→ **Description of the task**:
The answer should hold only the lines from the one containing "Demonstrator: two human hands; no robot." through the one containing "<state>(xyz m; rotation" in the entries below, copied exactly, without pictures.

Records contained in a dataset
:::

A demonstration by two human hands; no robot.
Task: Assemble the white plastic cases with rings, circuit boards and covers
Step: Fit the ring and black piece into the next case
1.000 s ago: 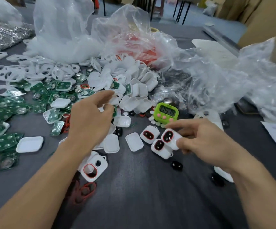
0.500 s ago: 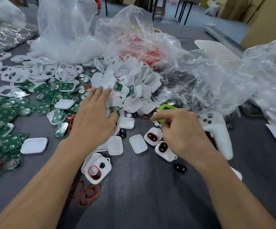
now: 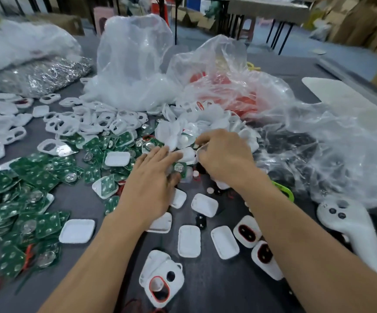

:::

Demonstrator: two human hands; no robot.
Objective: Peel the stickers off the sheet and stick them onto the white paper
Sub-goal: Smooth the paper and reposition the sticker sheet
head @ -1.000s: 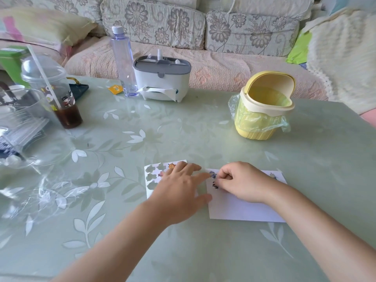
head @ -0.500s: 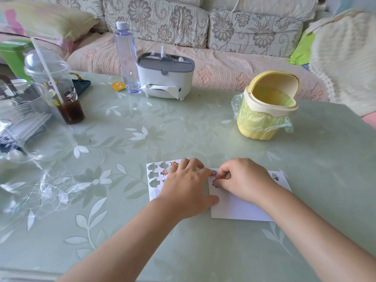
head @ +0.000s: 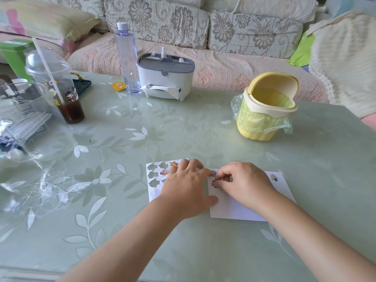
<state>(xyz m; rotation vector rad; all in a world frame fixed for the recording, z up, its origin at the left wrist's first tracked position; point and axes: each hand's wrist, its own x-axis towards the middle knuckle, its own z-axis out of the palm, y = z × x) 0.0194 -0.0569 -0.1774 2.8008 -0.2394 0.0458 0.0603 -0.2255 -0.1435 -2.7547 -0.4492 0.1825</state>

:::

→ **Answer to the problem**:
Demonstrator: two human hands; no robot.
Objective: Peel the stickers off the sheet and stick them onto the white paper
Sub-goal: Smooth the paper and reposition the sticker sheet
head @ -1.000s: 
head @ -0.500s: 
head @ +0.000s: 
<state>(xyz m; rotation vector rad; all in a world frame fixed for the recording, z up, its origin at the left wrist's first tracked position; point and axes: each hand's wrist, its own x-axis towards the middle knuckle, its own z-axis out of the palm, y = z × x) 0.0194 -0.0569 -0.1774 2.8008 -0.2394 0.0458 0.0603 -0.2255 -0.1435 -2.7547 -0.4492 0.1825</state>

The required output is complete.